The year 2024 put this basis in a new light. In its judgment of 4 October 2024 in case C-621/22 (KNLTB), the Court of Justice of the EU confirmed that a purely commercial interest can qualify as a legitimate interest within the meaning of Article 6(1)(f) GDPR. Four days later, the European Data Protection Board (EDPB) adopted its long-awaited Guidelines 1/2024 on processing based on this provision. Both documents point to the same conclusion: legitimate interest is a flexible basis, but a demanding one — and it can never be a “basis of last resort”.
This article explains what legitimate interest is, walks through the three cumulative conditions (the purpose test, the necessity test and the balancing test), and shows how to document a Legitimate Interest Assessment (LIA). At the end you will find a ready-to-use LIA template you can copy and apply in your own organisation.
What Legitimate Interest Means under the GDPR
Under Article 6(1)(f) GDPR, processing is lawful where it is necessary for the purposes of the legitimate interests pursued by the controller or by a third party — except where such interests are overridden by the interests or fundamental rights and freedoms of the data subject, in particular where the data subject is a child.
The GDPR does not define “legitimate interest” itself. Guidance comes instead from Recital 47, which lists example situations: processing necessary to prevent fraud, direct marketing, and the “reasonable expectations” of data subjects arising from their relationship with the controller. Recital 48 addresses transmission of data within a group of undertakings for internal administrative purposes, and Recital 49 covers network and information security.
Two features set this basis apart from the others. First, it is the most “discretionary”: it is the controller, not the legislator, who weighs the arguments for and against. Second, it carries a built-in safeguard — the right to object under Article 21 GDPR. For these reasons, legitimate interest demands more diligence than, say, consent or contract performance, where the basis is easier to evidence. Legitimate interest is just one of the six bases for processing under Article 6 GDPR — it is worth knowing the full catalogue in order to choose the right basis deliberately.

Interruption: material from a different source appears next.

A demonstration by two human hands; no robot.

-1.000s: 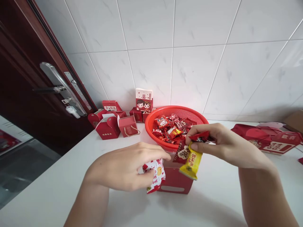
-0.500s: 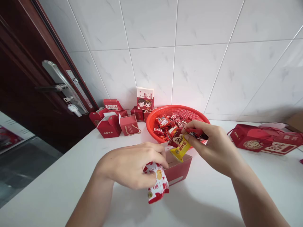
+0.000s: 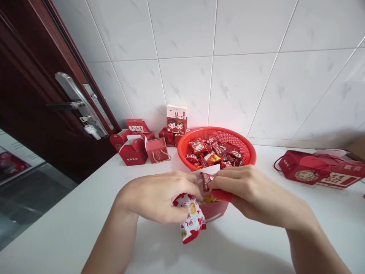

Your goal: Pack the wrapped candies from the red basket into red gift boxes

Who cannot rely on legitimate interest. The second sentence of Article 6(1) GDPR expressly excludes public authorities from relying on this basis in the performance of their tasks. Public administration should ground its processing in a legal obligation (point (c)) or a task carried out in the public interest (point (e)). Legitimate interest remains available to private entities, and to public authorities in areas that fall outside the exercise of their official duties.
Three Cumulative Conditions: The Purpose, Necessity and Balancing Tests
The Court of Justice of the EU has consistently held that reliance on Article 6(1)(f) requires three cumulative conditions to be met. This three-part test was confirmed in, among others, Meta Platforms (C-252/21, judgment of 4 July 2023), SCHUFA Holding (joined cases C-26/22 and C-64/22, judgment of 7 December 2023), and again in 2024 in KNLTB (C-621/22).
The purpose test — the existence of a legitimate interest pursued by the controller or a third party.
The necessity test — the processing must be necessary to achieve that interest.
The balancing test — the interests or fundamental rights and freedoms of the data subject must not override the controller’s interest.
“Cumulative” means that failing any one condition rules out reliance on this basis. It is not enough to “have an interest” — you must show that processing is necessary for it and that it passes the balancing exercise. The combined evaluation of these three steps, written down and dated, is precisely what a Legitimate Interest Assessment (LIA) is.
Step 1. The Purpose Test — Is the Interest Legitimate
The first step is to name precisely the interest that is meant to justify the processing. The EDPB indicates that the interest must be lawful, real and present (not hypothetical or speculative) and sufficiently specific. A vague phrase such as “running a business” will not do — the interest must be described in enough detail to be weighed against the data subject’s rights.
This is where the KNLTB judgment comes in. The Dutch supervisory authority had fined the Royal Dutch Lawn Tennis Association EUR 525,000 for disclosing members’ data to sponsors for remuneration, taking the view that a “purely commercial” interest could not be legitimate. The CJEU rejected that strict reading: an interest need not be enshrined in law — it must simply be lawful. As a result, a commercial interest too — selling products, direct marketing, business development — can be a legitimate interest, provided it passes the other two tests.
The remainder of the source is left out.